Speculation on What the FBI Was Doing

I approach the Michael Kelly case with some preconceptions:
  1. the FBI has never been particularly fond of liberals.  The head of the agency has never been an agency.  For a long time it was headed by J.Edgar Hoover, a great bureaucrat and no friend to liberals.  It was a struggle to get some diversity into the agency, both minorities and women.
  2. as an entrenched bureaucracy with its own esprit de corps it's liable not to follow direction from the outside.
  3. Kelly I knew from his association with Gen. McChrystal and the Rolling Stone article, which got McChrystal fired.  I may have seen appraisals like that of Sarah Chayes in Business Insider, essentially a loose cannon, as I was once called, innovative but needing close management.
  4. Not being a lawyer I've no good way of judging between claims that the interview with Flynn where he lied had no "predicate" (the Barr position) and therefore the case was tainted, and claims that the charges were appropriate and well-based.
  5. Being a Democrat I'd enjoy any embarrassment to the Trump administration.
So, what do I make of Kelly, his indictment, and the subsequent dropping of the case by Attorney General Barr?

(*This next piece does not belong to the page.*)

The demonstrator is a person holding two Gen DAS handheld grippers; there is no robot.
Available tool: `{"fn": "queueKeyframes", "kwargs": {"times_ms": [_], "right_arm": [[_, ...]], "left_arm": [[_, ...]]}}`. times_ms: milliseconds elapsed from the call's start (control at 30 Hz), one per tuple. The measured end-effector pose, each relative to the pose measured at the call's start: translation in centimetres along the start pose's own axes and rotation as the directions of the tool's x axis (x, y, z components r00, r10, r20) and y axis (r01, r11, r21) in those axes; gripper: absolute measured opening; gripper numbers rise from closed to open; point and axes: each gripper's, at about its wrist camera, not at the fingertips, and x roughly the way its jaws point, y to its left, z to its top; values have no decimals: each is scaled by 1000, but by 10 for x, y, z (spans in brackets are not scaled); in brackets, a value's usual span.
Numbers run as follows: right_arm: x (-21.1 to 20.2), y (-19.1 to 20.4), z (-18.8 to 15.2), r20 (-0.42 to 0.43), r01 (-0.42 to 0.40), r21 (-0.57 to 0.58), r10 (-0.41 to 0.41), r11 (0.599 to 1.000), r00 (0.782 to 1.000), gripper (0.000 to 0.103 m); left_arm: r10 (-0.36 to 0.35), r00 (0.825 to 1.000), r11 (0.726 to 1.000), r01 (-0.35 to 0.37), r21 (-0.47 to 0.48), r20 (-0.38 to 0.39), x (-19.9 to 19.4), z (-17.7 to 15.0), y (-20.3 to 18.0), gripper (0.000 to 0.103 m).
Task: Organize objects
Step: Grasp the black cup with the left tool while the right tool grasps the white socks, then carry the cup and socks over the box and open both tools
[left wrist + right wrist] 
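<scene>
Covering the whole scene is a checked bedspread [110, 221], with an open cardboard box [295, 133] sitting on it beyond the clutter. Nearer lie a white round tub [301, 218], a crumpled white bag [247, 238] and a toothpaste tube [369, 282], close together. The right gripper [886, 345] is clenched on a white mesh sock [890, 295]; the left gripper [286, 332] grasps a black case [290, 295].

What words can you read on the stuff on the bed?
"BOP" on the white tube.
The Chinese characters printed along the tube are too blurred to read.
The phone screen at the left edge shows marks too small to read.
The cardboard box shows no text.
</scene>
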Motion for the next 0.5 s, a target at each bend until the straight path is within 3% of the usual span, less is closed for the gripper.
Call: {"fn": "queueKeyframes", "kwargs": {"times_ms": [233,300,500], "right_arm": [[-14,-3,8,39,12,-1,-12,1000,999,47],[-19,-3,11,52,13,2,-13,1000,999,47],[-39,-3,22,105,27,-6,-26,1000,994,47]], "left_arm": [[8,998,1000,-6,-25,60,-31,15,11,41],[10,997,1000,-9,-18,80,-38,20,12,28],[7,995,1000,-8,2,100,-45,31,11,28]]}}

  1. He was totally miscast as National Security Advisor, particularly for a president such as Trump. His selection, despite the warning from Obama, was an early instance of Trump's incompetence.
  2. I doubt the narrative that the FBI looking at Flynn was part of an Obama administration's plot to undermine the Trump administration.  I don't believe the FBI would risk good relations with the incoming administration just because Obama or Yates told them to. That wouldn't fit my picture of the FBI as sophisticated bureaucratic players.

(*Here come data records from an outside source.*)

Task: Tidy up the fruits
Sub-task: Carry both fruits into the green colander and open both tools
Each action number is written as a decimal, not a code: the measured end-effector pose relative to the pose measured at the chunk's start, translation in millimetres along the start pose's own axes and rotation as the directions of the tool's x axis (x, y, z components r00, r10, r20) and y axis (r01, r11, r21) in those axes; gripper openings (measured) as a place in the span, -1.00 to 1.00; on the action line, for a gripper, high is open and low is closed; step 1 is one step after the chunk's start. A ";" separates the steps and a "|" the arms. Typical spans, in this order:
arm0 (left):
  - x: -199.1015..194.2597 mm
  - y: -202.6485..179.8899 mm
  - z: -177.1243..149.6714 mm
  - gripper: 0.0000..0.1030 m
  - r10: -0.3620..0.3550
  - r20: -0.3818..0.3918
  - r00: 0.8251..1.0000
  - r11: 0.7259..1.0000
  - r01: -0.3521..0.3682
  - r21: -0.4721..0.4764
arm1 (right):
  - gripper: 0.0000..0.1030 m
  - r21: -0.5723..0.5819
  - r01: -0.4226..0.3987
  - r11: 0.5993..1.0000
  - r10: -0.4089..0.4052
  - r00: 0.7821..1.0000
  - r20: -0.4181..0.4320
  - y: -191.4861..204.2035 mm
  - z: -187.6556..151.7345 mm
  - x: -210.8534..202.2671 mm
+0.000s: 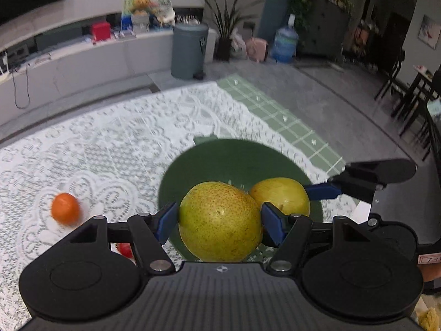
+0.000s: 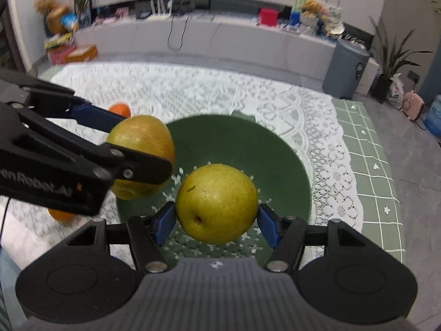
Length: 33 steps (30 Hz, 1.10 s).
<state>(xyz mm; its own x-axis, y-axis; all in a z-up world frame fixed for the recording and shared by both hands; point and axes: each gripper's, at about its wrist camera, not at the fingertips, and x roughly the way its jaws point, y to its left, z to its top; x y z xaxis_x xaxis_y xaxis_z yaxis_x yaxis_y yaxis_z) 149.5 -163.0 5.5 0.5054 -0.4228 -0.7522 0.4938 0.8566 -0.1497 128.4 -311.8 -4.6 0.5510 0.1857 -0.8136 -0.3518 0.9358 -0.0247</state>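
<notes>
We hold: left gripper [image 1: 219, 222] clamped on speckled yellow-green pear [image 1: 219, 222] | right gripper [image 2: 217, 216] clamped on round yellow pear [image 2: 217, 202] | both over dark green bowl [image 2: 275, 160] — orange tangerine [image 1: 65, 208] at 9 o'clock on lace tablecloth [image 1: 110, 143].

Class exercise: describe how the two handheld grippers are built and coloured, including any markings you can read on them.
Both look alike. The left gripper and right gripper each have a ribbed dark grey body flanked by two round black discs, black linkage arms with silver pins, and blue finger pads. A small white crosshair mark sits on each body. White lettering ending "Robot.AI" runs along the left gripper's side, seen from the right wrist.
</notes>
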 end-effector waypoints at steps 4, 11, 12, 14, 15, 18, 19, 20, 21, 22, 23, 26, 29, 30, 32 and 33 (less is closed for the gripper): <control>16.2 3.9 0.6 0.48 -0.010 -0.062 0.998 1.000 0.011 0.011 | 0.20 -0.083 -0.012 0.996 0.007 0.998 -0.056 4.7 4.1 13.7; 37.1 11.0 -0.3 0.49 -0.033 -0.145 0.989 0.999 0.036 0.019 | 0.20 -0.130 -0.045 0.990 0.027 0.990 -0.137 0.9 8.2 37.2; 39.8 11.6 -0.6 0.49 -0.034 -0.154 0.987 0.999 0.038 0.021 | 0.20 -0.131 -0.049 0.990 0.029 0.989 -0.146 -0.1 8.0 39.9; 44.5 11.6 -1.4 0.49 -0.042 -0.172 0.984 0.998 0.048 0.030 | 0.20 -0.136 -0.055 0.989 0.032 0.986 -0.165 -0.2 7.9 44.4; 45.6 10.3 -1.0 0.49 -0.043 -0.178 0.983 0.998 0.051 0.040 | 0.20 -0.139 -0.059 0.988 0.034 0.984 -0.174 0.5 8.6 46.8; 47.9 4.7 -0.5 0.49 -0.027 -0.184 0.983 0.996 0.043 0.083 | 0.20 -0.136 -0.082 0.987 0.054 0.979 -0.199 -1.7 8.3 52.7; 49.1 4.7 -0.4 0.49 -0.022 -0.188 0.982 0.995 0.039 0.087 | 0.20 -0.128 -0.089 0.988 0.061 0.977 -0.205 -3.1 8.7 54.0; 50.0 5.0 0.0 0.49 -0.020 -0.194 0.981 0.995 0.038 0.089 | 0.20 -0.124 -0.094 0.988 0.066 0.975 -0.212 -4.3 9.0 55.5; 52.2 5.5 0.9 0.49 -0.021 -0.203 0.979 0.995 0.040 0.088 | 0.20 -0.121 -0.099 0.988 0.070 0.973 -0.221 -5.5 9.3 57.3; 53.4 6.1 1.3 0.49 -0.024 -0.212 0.977 0.995 0.043 0.085 | 0.20 -0.117 -0.107 0.987 0.078 0.971 -0.226 -6.9 9.6 58.2; 53.9 6.5 1.9 0.49 -0.029 -0.219 0.975 0.996 0.047 0.080 | 0.20 -0.112 -0.111 0.988 0.083 0.970 -0.230 -8.1 8.8 58.7; 56.7 6.3 4.2 0.49 -0.028 -0.236 0.971 0.996 0.048 0.076 | 0.20 -0.102 -0.117 0.988 0.090 0.967 -0.239 -10.9 8.4 59.4; 57.6 5.9 6.5 0.49 -0.025 -0.248 0.968 0.996 0.045 0.075 | 0.21 -0.098 -0.118 0.988 0.091 0.964 -0.250 -12.1 9.1 60.2; 58.3 6.3 6.7 0.49 -0.026 -0.251 0.968 0.996 0.045 0.071 | 0.21 -0.099 -0.118 0.988 0.089 0.963 -0.255 -11.9 9.7 60.4; 60.0 7.0 6.5 0.49 -0.032 -0.258 0.966 0.997 0.050 0.063 | 0.22 -0.103 -0.119 0.988 0.088 0.959 -0.269 -11.4 11.0 60.3; 60.9 6.7 6.4 0.49 -0.026 -0.261 0.965 0.997 0.045 0.066 | 0.22 -0.104 -0.120 0.987 0.087 0.958 -0.274 -11.2 11.2 60.0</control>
<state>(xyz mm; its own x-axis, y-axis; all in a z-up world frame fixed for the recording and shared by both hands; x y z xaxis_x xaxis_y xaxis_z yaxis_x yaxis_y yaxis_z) 188.2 -184.9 -37.2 0.2902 -0.3531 -0.8895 0.5614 0.8155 -0.1405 173.8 -307.9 -46.7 0.2894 0.1774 -0.9406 -0.4919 0.8705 0.0128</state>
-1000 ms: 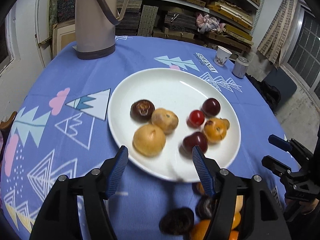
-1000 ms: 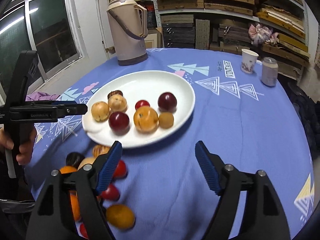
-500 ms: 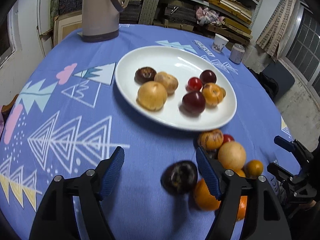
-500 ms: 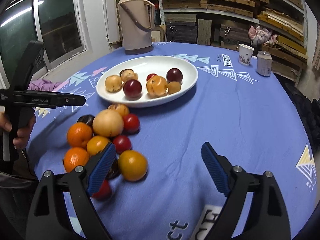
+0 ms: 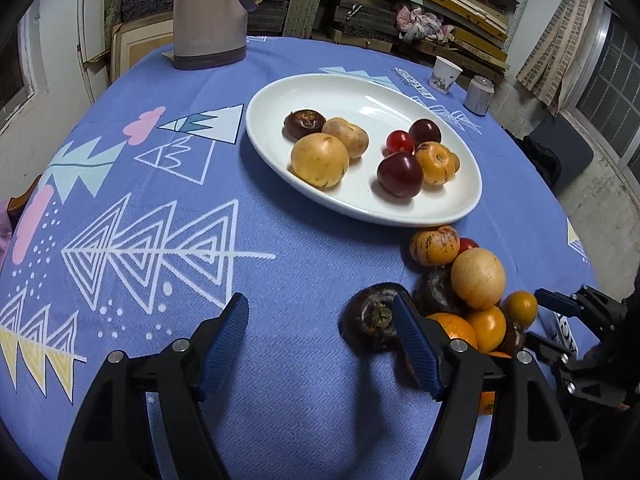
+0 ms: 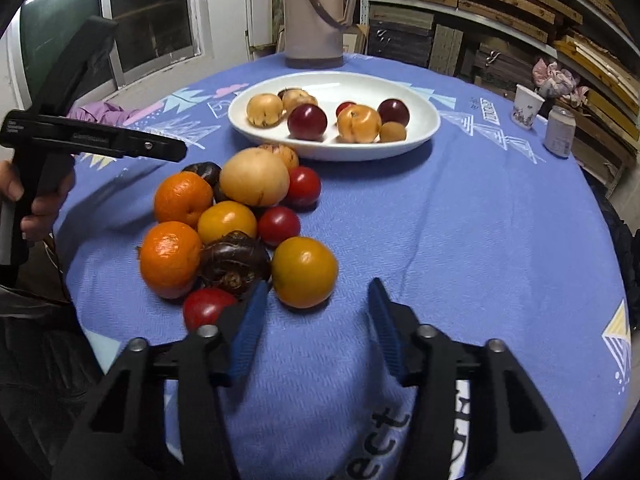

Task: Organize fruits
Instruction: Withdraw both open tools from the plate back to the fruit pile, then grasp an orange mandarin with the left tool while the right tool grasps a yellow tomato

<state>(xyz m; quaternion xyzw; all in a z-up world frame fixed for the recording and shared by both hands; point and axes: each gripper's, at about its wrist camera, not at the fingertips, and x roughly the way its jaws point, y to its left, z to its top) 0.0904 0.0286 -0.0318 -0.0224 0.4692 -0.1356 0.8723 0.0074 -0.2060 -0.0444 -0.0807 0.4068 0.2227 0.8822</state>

  3. Not being a lawyer, I've not carefully followed the arguments about FBI having a predicate for its investigations, particularly because the rules seem to differ some between a criminal investigation and a national security (counter-intelligence) investigation.

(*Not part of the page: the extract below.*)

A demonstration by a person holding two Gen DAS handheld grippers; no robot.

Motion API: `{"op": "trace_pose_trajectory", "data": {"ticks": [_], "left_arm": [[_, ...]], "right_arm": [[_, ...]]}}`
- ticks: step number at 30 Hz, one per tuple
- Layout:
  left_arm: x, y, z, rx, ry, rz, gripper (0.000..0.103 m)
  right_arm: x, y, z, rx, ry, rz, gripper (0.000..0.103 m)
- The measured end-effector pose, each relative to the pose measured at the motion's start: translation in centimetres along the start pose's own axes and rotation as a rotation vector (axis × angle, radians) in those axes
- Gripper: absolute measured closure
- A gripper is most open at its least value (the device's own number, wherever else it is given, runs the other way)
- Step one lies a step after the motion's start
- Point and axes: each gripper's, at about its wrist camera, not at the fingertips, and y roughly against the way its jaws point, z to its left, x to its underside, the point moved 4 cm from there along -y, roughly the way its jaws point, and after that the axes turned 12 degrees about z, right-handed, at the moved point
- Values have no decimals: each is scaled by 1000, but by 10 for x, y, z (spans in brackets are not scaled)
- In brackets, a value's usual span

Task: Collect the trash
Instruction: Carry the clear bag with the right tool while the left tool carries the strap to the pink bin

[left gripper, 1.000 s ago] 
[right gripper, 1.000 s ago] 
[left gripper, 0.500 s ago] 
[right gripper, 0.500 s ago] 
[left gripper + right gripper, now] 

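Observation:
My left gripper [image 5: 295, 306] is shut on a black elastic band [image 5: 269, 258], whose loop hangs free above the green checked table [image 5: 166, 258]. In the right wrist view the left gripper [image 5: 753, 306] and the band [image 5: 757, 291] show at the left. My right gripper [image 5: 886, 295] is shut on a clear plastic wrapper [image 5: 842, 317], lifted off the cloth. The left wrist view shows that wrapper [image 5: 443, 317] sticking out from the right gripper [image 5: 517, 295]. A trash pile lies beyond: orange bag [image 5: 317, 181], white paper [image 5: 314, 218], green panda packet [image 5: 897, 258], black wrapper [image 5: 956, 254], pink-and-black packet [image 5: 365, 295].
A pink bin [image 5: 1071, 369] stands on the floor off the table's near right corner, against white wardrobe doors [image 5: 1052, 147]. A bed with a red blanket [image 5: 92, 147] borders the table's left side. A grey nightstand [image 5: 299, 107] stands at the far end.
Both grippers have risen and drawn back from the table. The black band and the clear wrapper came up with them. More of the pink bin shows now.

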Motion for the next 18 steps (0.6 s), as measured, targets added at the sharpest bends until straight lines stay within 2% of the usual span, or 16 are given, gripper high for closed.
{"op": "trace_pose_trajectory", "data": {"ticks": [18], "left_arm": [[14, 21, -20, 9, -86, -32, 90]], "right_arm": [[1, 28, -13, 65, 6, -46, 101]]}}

  4. My vague suspicion is as follows: in counter-intelligence people are paid to be suspicions, overly so.  Witness James Jesus Angleton, about whom I've written a time or two. It doesn't seem totally unreasonable to me that FBI agents would look at Flynn, fired by Obama from his DIA job, and say to themselves: if I were a Russian agent I might try to exploit his hard feelings, at least feel him out.  Certainly the KGB would see that as a potential gold mine and certain to reap big bureaucratic rewards.  
  5. If I'm an FBI bureaucrat, I think I'd believe that the Russian/Flynn investigation could offer big rewards--it'd be good for my reputation and promotion prospects.  (I'm assuming that the FBI culture is rather insular, and  agents would believe that their director still, as J. Edgar was, could insulate them from flak from DOJ and the presidency.  )
  6. I like a summary of the Mueller report from Dana Milbank: the Trump campaign wanted to collude with the Russians but was too incompetent to.  The whole episode is murky, and I don't believe it could have been much clearer to FBI agents.
  7. One known unknown: we don't know what covert sources of information were and are available to the administration.   Presumably there are some, the existence of which has been hidden from the public record.
So my bottom line is disbelief in any sinister plot against Trump and his people. I think a combination of bureaucratic motives, culture, and incompetence came together with Trump incompetence to produce one good result: Flynn's resignation as national security adviser and likely a bad precedent for the way the FBI should operate in the future.